## On the intersection of modular correspondences.(English)Zbl 0811.11026

Starting with an intersection-theoretic interpretation of well-known results on the classical modular polynomial $$\varphi_ m$$ the authors show by intersection-theoretic considerations on the three-dimensional scheme $$\text{spec } \mathbb{Z}[ j,j']$$, too, that the ring $$A:= \mathbb{Z}[ j,j']/ (\varphi_{m_ 1}, \varphi_{m_ 2}, \varphi_{m_ 3})$$ has finite cardinality if and only if there is no positive definite binary quadratic form over $$\mathbb{Z}$$ which represents the three integers $$m_ 1$$, $$m_ 2$$, $$m_ 3$$ and that in this case any prime $$p$$ which divides $$\# A$$ must satisfy $$p<4 m_ 1 m_ 2 m_ 3$$. This is an analogy of Hurwitz’s result on the finite-dimensionality of the ring $$\mathbb{C}[ j,j' ]/( \varphi_{m_ 1}, \varphi_{m_ 2})$$ provided the product $$m_ 1 m_ 2$$ is not a square.

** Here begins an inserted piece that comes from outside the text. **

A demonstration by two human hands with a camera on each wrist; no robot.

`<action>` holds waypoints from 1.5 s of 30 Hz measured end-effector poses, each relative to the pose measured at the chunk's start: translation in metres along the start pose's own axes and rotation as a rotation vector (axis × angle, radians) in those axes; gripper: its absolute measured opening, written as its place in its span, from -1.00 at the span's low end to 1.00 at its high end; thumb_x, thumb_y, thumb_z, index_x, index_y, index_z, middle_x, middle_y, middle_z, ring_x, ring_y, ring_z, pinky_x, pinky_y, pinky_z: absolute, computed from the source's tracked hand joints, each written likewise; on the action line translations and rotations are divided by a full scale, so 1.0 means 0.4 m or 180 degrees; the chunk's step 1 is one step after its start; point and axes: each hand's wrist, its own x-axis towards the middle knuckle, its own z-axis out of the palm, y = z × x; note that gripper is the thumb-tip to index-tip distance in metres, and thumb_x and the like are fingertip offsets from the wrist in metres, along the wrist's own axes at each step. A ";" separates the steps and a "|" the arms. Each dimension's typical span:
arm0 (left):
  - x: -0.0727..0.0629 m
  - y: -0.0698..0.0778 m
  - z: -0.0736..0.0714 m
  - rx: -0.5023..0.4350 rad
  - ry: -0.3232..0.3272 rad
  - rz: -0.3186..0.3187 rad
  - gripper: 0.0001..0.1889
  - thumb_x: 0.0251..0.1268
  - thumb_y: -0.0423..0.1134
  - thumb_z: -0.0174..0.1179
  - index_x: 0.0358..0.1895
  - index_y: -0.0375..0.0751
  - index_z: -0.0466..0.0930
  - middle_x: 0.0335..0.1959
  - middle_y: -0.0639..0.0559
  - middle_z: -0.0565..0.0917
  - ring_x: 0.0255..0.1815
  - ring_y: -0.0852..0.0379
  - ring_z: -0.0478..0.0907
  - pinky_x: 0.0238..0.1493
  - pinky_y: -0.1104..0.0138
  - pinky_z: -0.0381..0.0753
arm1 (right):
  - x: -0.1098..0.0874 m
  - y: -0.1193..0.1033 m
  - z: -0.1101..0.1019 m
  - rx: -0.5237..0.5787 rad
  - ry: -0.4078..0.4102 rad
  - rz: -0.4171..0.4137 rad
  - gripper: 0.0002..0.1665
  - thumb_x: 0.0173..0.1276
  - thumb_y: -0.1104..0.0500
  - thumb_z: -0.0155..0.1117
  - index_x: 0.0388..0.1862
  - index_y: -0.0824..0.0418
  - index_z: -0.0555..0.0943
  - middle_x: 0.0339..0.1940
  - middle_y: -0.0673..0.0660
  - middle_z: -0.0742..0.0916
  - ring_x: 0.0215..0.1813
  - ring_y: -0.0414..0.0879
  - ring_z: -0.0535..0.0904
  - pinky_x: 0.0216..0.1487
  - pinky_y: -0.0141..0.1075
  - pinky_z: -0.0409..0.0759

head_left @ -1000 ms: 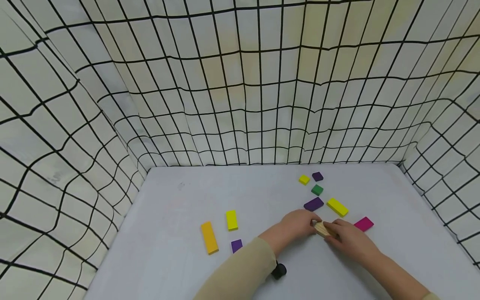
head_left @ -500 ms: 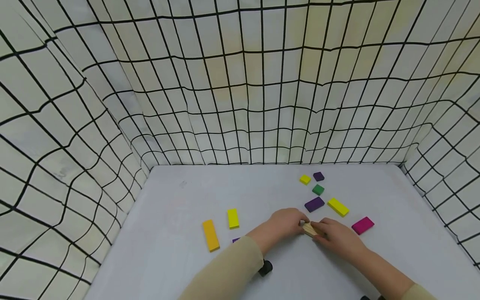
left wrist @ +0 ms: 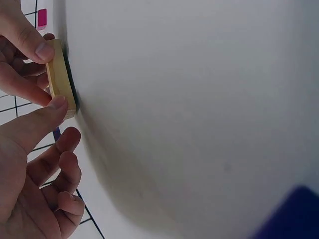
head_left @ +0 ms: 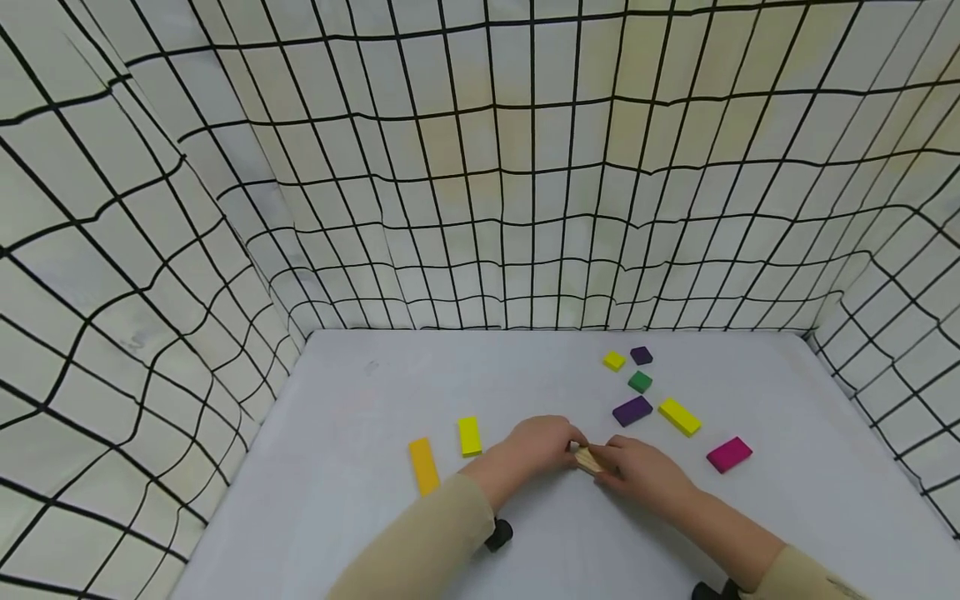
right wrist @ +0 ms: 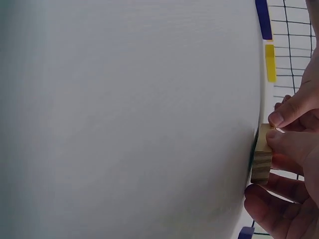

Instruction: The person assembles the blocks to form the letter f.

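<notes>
A bare-wood block (head_left: 587, 460) lies between both hands just above or on the white table; which of the two cannot be told. My left hand (head_left: 542, 443) pinches its left end, thumb on the near face in the left wrist view. The other end is pinched by my right hand (head_left: 647, 468). Seen from the left wrist, the wooden block (left wrist: 61, 77) has a dark greenish strip along its lower side. The right wrist view shows the grained end of the block (right wrist: 261, 167). Fingers hide much of its far side.
Right of the hands lie a magenta block (head_left: 729, 454), a yellow block (head_left: 680, 417), a purple block (head_left: 632, 411) and several smaller ones (head_left: 640, 382). Leftward are an orange block (head_left: 423, 467), partly behind the sleeve, and a yellow block (head_left: 469, 437). Black netting (head_left: 525, 208) surrounds the table.
Both hands have slid left across the table with the wooden block, keeping their pinch. The magenta block is now fully uncovered, while the left sleeve hides the left purple block and part of the orange one.
</notes>
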 end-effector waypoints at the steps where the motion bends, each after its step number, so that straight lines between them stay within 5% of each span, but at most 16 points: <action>1: -0.005 -0.005 -0.001 0.0001 -0.0006 -0.0006 -0.67 0.30 -0.10 0.34 0.12 0.17 0.70 -0.28 0.25 0.65 -0.33 0.30 0.46 -0.24 0.44 0.53 | 0.005 -0.004 0.003 0.0004 -0.0008 -0.0028 -0.49 0.25 0.04 0.45 0.18 0.13 0.66 -0.30 -0.14 0.60 -0.35 -0.29 0.41 -0.30 -0.41 0.52; 18: -0.051 -0.059 -0.021 0.0073 -0.0038 -0.0108 -0.66 0.24 -0.13 0.38 0.09 0.22 0.72 -0.30 0.28 0.67 -0.34 0.31 0.48 -0.20 0.43 0.53 | 0.051 -0.071 0.012 0.0042 -0.0138 -0.0177 -0.49 0.25 0.02 0.47 0.14 0.19 0.67 -0.33 -0.11 0.59 -0.39 -0.26 0.39 -0.37 -0.41 0.45; 26: -0.058 -0.069 -0.026 -0.0137 -0.0084 -0.0108 -0.67 0.26 -0.15 0.37 0.10 0.18 0.72 -0.21 0.25 0.70 -0.26 0.31 0.52 -0.10 0.41 0.54 | 0.050 -0.073 0.021 -0.0002 -0.0082 -0.0213 -0.48 0.26 -0.02 0.45 0.16 0.17 0.67 -0.28 -0.10 0.62 -0.34 -0.25 0.41 -0.31 -0.38 0.48; 37: -0.069 -0.076 -0.027 -0.0492 -0.0154 -0.0145 -0.66 0.30 -0.19 0.33 0.12 0.19 0.70 -0.26 0.25 0.67 -0.30 0.30 0.48 -0.11 0.39 0.53 | 0.036 -0.060 0.011 0.0819 -0.0392 -0.0008 -0.44 0.30 0.03 0.42 0.22 0.26 0.62 -0.26 -0.12 0.66 -0.32 -0.25 0.45 -0.30 -0.34 0.50; 45: -0.072 -0.081 -0.015 -0.0701 -0.0212 -0.0141 -0.67 0.33 -0.24 0.29 0.12 0.17 0.70 -0.29 0.27 0.65 -0.32 0.32 0.47 -0.13 0.42 0.51 | 0.019 -0.066 0.010 0.1041 -0.0551 -0.0017 -0.52 0.29 0.15 0.41 0.16 0.30 0.64 -0.25 -0.12 0.69 -0.29 -0.23 0.48 -0.24 -0.31 0.55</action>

Clearly, here $$j$$ is the elliptic modular function on the upper half plane and the modular polynomial $$\varphi_ m$$ is defined by $\varphi_ m (j(\tau), j(\tau'))= \prod (j(\tau)- j(A \tau'))$ where the product is taken over all integral matrices $$A\bmod \text{SL}_ 2(\mathbb{Z})$$ such that $$\text{det } A$$ equals $$m\in \mathbb{N}_ +$$.

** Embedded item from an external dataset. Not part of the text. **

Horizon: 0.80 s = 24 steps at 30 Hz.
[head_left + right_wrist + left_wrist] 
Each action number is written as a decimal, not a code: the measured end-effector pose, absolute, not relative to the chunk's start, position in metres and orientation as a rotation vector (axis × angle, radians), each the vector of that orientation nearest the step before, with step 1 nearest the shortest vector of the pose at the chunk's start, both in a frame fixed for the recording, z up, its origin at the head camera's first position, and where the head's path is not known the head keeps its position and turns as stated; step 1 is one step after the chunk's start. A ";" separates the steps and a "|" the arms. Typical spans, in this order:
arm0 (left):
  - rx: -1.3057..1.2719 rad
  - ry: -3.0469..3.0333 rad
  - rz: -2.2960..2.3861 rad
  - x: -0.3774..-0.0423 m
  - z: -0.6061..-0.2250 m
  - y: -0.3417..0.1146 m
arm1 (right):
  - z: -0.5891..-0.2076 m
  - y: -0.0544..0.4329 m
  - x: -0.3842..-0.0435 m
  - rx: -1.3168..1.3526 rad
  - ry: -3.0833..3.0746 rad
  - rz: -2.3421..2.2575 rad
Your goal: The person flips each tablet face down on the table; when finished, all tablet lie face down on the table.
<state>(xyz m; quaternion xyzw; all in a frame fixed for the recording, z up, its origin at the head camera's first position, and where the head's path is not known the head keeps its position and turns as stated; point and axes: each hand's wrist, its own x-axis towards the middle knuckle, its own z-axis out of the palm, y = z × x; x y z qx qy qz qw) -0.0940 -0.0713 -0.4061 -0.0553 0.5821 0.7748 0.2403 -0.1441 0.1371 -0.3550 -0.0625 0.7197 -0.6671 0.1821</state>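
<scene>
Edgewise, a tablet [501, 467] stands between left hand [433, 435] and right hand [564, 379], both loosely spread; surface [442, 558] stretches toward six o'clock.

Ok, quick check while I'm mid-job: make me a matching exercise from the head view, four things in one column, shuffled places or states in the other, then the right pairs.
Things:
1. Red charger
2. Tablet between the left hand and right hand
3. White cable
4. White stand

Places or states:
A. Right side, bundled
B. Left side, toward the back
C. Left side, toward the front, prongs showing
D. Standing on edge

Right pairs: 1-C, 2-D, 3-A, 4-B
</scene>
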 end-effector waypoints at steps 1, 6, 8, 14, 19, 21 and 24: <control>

To achieve this, the authors remark that $$A$$ is finite if and only if the Cartier divisors $$T_{m_ i}$$ given by $$\varphi_{m_ i}=0$$, $$i=1,2,3$$ intersect properly and then define the arithmetic intersection number $$T_{m_ 1} T_{m_ 2} T_{m_ 3}$$ to be $$\log \# A$$ which equals on the other hand a sum over rational primes $$\sum n(p)\log p$$. The coefficient $$n(p)$$ is nothing but the length of the finite $$\mathbb{Z}_ p$$-module $$A\otimes \mathbb{Z}_ p$$ and is expressible as a sum of products of certain genus invariants of ternary quadratic forms, the diagonal of which is the triple $$(m_ 1, m_ 2, m_ 3)$$. Finally it turns out that these invariants are either Siegel local densities or local intersection multiplicities. As to the proof, they use the Serre-Tate lifting theorem and the deformation space of a formal group of height 2.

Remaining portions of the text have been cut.